One engine the Rootes group considered for the Tiger was GM’s proprietary 3.5-liter aluminum V8.

However, this option was removed when Rover took over the engine.

After the acquisition, Chrysler’s plan was to install a 273-cubic-inch V8 in the Sunbeam Tiger, as it had already been used in Dart and Barracuda saloons.

Unfortunately, they encountered the following problems:

  • Their own small block 273 cubic inch, V8 engine would not fit in the Tiger’s engine bay because the distributor was in the back, while the V8 was in the front
  • The big block V8 had a splitter up front, but it was too big

Realizing that it would cost too much to modify the Tiger’s engine bay to accept the 273 cubic inch V8, Chrysler decided to phase out the Tiger once the existing inventory of Ford V8 engines was depleted.

Meanwhile, Chrysler added its own logo to existing vehicle badges, and removed all references to Ford in its sales literature.

Thus, the last Sunbeam Tiger Mark 3 sports car was assembled by Jensen on June 27, 1967.

Tiger Racer

In 1964, three highly modified production Tigers were fitted with fastback bodies made by LIster Cars, best known for the Lister Jaguar, and entered the Le Mans 24 Hours, where they were timed at over 160 mph.

Based on the Alpine Series 4, Carroll Shelby was asked to build a Tiger racing car, which duly won the SCCA (Sports Car Club of America) Class B Championship in the 1964 Pacific Coast Championship at Willow Springs, beating Jaguar, Al Ray stingrays, and cobras.

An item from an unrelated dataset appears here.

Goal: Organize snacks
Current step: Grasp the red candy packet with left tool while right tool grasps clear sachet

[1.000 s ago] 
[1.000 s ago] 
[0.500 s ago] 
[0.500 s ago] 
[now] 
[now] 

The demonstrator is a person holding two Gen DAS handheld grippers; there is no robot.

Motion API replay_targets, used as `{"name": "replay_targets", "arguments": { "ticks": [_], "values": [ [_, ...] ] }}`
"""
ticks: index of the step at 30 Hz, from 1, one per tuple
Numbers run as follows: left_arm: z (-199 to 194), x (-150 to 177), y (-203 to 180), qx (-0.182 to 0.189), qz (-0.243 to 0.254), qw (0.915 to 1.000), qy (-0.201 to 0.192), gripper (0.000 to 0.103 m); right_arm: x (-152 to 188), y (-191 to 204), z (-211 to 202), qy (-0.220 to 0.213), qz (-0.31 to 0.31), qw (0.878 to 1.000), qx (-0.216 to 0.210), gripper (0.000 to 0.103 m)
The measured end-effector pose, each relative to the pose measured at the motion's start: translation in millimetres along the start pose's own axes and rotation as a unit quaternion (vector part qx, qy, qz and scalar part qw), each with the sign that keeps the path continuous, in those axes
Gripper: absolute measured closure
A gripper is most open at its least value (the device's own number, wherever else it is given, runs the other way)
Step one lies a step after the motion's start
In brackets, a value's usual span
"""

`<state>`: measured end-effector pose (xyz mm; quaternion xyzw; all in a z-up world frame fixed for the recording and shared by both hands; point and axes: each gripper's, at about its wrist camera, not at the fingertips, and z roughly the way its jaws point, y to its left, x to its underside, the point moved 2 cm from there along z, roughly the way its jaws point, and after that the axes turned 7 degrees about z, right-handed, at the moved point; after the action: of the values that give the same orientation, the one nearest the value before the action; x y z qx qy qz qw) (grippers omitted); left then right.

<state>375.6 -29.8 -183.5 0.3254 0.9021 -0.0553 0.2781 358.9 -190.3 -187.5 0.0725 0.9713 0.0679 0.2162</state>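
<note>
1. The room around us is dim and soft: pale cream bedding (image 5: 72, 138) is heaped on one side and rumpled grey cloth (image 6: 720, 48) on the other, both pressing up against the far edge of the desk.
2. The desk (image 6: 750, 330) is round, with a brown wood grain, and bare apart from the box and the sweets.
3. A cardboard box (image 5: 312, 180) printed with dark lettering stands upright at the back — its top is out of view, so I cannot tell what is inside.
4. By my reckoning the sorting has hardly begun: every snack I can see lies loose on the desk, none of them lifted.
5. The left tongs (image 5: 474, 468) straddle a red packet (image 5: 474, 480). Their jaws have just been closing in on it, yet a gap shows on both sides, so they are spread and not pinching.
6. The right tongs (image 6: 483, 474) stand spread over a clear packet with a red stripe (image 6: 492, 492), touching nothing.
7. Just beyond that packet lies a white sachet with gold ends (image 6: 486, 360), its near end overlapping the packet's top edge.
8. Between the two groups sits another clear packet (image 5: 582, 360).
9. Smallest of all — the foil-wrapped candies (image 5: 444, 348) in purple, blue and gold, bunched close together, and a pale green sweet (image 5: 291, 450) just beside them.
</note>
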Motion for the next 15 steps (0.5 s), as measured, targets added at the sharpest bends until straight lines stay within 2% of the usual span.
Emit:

Later, the car was reassigned to the Hollywood Sports Car Dealership.

In 1965, her first race with them was the Santa Barbara Road Race, in which she won the Class B.

Later that year, she finished third in the center’s Pacific Coast Division.

It was also raced on drag strips and, for two years, held the American Hot Rod Association national title.

She got into European rallies, finishing in the top three at the Geneva Rally in 1964.

In the 1965 Monte Carlo Rally, two tigers were entered, finishing fourth and eleventh.

By 1966, after the Acropolis Rally in which it took first place in its class, the sports car was no longer entered in off-road competitions, since its low body was not suitable for these conditions.

This marked the end of the Tiger Mark 2’s Sunbeam

This stroll down memory lane may have answered, or at least shed light on, a possible question:

Which Sunbeam sports car is it for you favorite?

However, if this question remains unanswered, I will review, in some detail, in future articles within this site, the full range of Sunbeam sports cars that appeared in the memorable era from 1948 to 1967.

I hope you’ll join me on my nostalgic travels “down sports car memory lane”.